▶ Task brief: Line by line, copy out the data below exactly.

=======

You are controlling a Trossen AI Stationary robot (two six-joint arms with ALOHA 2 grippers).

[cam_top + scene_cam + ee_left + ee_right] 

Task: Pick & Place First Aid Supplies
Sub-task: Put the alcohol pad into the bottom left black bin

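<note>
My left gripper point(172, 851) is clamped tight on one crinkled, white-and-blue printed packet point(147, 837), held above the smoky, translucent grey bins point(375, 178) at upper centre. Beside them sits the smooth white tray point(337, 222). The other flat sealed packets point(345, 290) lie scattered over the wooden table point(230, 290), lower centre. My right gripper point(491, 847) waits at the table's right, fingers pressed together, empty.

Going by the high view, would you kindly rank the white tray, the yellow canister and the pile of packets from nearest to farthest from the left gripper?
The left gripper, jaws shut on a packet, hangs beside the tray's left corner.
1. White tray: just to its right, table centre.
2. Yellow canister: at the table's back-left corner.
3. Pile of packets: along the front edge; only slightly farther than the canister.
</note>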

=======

▶ Expected answer:
You are controlling a Trossen AI Stationary robot (two six-joint arms with ALOHA 2 grippers).

[cam_top + scene_cam + ee_left + ee_right] 

Task: Pick & Place First Aid Supplies
Sub-task: Put the alcohol pad into the bottom left black bin

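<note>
My left gripper point(172, 851) is clamped tight on one crinkled, white-and-blue printed packet point(147, 837), held above the smoky, translucent grey bins point(375, 178) at upper centre. Beside them sits the smooth white tray point(337, 222). The other flat sealed packets point(345, 290) lie scattered over the wooden table point(230, 290), lower centre. My right gripper point(491, 847) waits at the table's right, fingers pressed together, empty.

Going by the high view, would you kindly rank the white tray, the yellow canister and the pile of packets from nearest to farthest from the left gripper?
The left gripper, jaws shut on a packet, hangs beside the tray's left corner.
1. White tray: just to its right, table centre.
2. Yellow canister: at the table's back-left corner.
3. Pile of packets: along the front edge; only slightly farther than the canister.
</note>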

The output returned above is complete.